*Problem*. A faithful copy of the listing below is needed, with its pictures left out.

= Beginning of Section =

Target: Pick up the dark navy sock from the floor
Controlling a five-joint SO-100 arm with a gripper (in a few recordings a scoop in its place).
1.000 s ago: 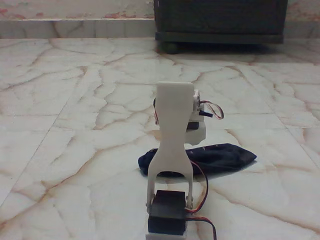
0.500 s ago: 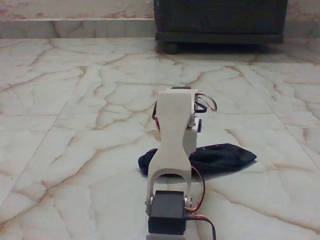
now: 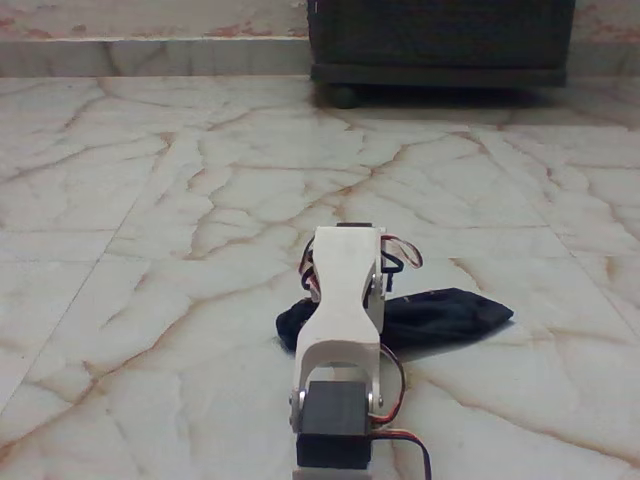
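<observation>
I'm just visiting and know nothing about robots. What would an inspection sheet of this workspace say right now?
Surface: glossy marble floor, cream with reddish-brown veins.
Job's things: dark navy sock lying limp on the floor, partly hidden behind the arm.
Clutter: nothing seen.
Grippers: hidden behind the white arm; open or shut cannot be told.
Cables: red and black wires looping beside the arm.
Surroundings: dark cabinet at the back, against a wall.
</observation>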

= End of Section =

*Task response*.
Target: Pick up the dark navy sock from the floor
Controlling a five-joint SO-100 arm with a gripper (in a few recordings a scoop in its place).
1.000 s ago: 
0.500 s ago: 
now: 
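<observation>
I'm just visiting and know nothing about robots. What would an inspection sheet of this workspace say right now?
Surface: glossy marble floor, cream with reddish-brown veins.
Job's things: dark navy sock lying limp on the floor, partly hidden behind the arm.
Clutter: nothing seen.
Grippers: hidden behind the white arm; open or shut cannot be told.
Cables: red and black wires looping beside the arm.
Surroundings: dark cabinet at the back, against a wall.
</observation>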

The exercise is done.